Concentration Dependence of DHP Block
The currents recorded at +50 mV in the presence of
various concentrations of nifedipine are shown in Fig. 4
A. Fig. 4 C-F show the concentration dependence of
the block of the macroscopic currents at +50 mV by
nifedipine and nimodipine. The effect of nifedipine at
+50 mV became noticeable at 3 µM with the half-maximal reduction in the steady-state current occurring at
~30 µM (Fig. 4 C). For nimodipine, the half-maximal
reduction was observed at a slightly lower concentration
(Fig. 4 E). With greater concentrations, the apparent
inactivation time course became faster and the steady-state current became progressively smaller. These results are again consistent with the drugs exerting the
action after the channel opens. The fractions of the
currents blocked at the end of the sweep are shown in
Fig. 4 C (nifedipine) and E (nimodipine). The time
constants of the current decline are shown in Fig. 4 D
(nifedipine) and F (nimodipine). These plots illustrate
a slight difference in the efficacies of nifedipine and nimodipine. The Hill plot transformations of the block
data (Fig. 4 B) indicate that the concentration dependence of both nifedipine and nimodipine block has the
Hill coefficient of 1.5, consistent with more than one DHP molecule binding to the channel.

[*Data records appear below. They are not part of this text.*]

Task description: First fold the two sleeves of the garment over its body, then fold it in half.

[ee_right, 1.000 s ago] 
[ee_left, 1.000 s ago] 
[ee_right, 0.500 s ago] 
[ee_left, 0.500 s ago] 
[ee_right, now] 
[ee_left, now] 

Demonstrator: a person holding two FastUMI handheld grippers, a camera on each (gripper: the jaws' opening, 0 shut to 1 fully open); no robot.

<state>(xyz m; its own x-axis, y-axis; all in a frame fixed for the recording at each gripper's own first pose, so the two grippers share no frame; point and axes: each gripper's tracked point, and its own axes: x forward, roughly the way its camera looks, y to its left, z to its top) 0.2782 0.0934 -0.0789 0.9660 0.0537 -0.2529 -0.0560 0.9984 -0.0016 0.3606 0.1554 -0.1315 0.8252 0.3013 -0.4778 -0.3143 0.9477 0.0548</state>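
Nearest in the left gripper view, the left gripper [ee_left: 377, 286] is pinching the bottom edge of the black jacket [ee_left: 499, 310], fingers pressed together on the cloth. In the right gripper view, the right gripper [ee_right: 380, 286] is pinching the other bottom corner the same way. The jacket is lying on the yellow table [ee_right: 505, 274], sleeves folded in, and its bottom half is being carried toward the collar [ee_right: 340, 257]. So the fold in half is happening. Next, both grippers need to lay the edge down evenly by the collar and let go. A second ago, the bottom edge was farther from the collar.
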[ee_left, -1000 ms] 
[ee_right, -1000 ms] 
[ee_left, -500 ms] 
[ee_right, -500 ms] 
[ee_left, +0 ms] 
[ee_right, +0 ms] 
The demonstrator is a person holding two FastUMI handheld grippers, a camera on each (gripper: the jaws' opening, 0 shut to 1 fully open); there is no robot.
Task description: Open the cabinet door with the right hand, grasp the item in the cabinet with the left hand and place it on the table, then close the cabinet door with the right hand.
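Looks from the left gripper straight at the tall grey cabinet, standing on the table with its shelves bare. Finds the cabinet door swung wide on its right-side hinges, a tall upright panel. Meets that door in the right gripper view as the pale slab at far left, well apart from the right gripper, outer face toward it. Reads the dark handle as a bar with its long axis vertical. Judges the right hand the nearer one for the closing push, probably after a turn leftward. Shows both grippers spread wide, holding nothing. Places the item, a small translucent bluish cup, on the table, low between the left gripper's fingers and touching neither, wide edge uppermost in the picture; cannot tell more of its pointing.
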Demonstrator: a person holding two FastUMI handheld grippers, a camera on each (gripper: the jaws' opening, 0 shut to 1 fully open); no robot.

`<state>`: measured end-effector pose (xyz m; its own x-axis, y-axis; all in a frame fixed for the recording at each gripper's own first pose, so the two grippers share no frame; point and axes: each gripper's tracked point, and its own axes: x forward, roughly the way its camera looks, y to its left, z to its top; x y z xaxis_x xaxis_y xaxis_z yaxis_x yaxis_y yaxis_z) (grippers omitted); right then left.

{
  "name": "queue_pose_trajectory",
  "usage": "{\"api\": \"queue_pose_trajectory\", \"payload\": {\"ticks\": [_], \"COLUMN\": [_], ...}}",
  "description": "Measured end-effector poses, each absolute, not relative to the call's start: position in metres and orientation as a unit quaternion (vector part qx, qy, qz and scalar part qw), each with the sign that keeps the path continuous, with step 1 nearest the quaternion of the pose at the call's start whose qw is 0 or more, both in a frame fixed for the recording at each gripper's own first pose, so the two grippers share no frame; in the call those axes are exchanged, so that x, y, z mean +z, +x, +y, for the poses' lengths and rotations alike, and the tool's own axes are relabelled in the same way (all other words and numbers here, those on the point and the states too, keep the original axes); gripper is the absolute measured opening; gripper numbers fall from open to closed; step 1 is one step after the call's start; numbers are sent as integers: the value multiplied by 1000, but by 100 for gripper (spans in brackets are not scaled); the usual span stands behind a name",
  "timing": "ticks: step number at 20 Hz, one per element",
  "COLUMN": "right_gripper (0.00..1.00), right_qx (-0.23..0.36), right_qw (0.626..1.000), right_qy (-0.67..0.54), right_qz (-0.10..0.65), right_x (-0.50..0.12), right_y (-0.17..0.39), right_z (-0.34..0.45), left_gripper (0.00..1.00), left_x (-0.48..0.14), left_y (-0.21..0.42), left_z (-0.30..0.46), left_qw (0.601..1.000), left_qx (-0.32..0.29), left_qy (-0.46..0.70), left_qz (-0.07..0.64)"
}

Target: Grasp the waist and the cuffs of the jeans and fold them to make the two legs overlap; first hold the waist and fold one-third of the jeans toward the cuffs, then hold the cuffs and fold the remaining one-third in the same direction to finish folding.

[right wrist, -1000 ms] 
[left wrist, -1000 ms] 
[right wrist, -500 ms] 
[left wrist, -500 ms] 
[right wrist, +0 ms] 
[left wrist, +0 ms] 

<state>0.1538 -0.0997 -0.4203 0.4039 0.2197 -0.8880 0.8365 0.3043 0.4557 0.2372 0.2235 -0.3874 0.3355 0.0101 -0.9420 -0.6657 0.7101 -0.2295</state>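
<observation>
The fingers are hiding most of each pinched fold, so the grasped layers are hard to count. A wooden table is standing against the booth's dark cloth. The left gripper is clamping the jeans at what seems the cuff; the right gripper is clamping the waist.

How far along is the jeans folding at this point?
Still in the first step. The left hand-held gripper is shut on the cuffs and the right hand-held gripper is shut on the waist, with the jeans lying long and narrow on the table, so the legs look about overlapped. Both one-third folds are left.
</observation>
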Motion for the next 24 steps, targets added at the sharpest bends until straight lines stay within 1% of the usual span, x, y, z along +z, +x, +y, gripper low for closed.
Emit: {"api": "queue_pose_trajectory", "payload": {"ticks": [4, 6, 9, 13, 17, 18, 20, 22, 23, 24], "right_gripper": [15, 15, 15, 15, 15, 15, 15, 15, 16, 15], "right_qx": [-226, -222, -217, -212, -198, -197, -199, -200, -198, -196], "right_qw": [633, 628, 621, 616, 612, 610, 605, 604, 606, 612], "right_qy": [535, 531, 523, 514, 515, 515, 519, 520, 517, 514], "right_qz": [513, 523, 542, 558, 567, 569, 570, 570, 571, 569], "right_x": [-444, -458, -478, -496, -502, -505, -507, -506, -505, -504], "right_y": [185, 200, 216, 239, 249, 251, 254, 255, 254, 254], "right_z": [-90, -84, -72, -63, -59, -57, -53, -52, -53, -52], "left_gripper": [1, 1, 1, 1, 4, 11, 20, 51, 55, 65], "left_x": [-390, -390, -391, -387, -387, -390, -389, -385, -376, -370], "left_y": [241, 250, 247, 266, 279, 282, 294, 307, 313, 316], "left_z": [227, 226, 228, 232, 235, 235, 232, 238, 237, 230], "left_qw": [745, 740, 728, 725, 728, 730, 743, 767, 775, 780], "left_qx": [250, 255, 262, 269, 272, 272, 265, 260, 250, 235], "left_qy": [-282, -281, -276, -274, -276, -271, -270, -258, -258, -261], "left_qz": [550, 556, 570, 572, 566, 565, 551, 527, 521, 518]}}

Nifedipine Decreases the Mean Open Time
If nifedipine interacts with the open state of the channel, the mean open time should decrease in a concentration-dependent manner. To examine the effect of
nifedipine on the single channel level, a mutant Shaker
channel, ShB6-46 T449V:A463I, which contains a single amino acid substitution at position 463 (Hoshi et al., 1991
) in the ShB
6-46 T449V background was used. The
A463I mutation increases the single channel amplitude
by 50%, and it increases the mean open time by 20-30-fold. Thus, this channel is well suited to assay the DHP
effects. Representative openings of a single ShB
6-46
T449V:A463I channel recorded at 0 mV are shown in
Fig. 5 A. Application of nifedipine decreased the mean
open time in a concentration-dependent manner (Fig.
5, B and C). The reduction of mean open time is consistent with nifedipine interacting with the open state of
the channel. The amplitude of the main conductance state of the channel was not markedly affected by nifedipine application. Although we observed the substates
more frequently in the presence of nifedipine, we did
not systematically investigate this issue.
The closed durations recorded from the data shown
in Fig. 5 are compared in Fig. 6. In the absence of the
drug, the closed durations were described by a sum of
at least three exponentials. The shortest exponential
component with a time constant value of 200-300 µs
reflects the short burst closures as observed for the
ShB6-46 channel, Cf (Hoshi et al., 1994
). The second
component with a time constant value of 2-4 ms reflects the intermediate closed state, Ci (Hoshi et al., 1994
).
In addition to these closed duration components, similar to those already documented for the ShB
6-46 (Hoshi
et al., 1994
), the closed durations from the ShB
6-46 T449V:A463I channel also showed an additional component with a time constant value of 50-200 ms with a
small fractional amplitude (3% in the data shown).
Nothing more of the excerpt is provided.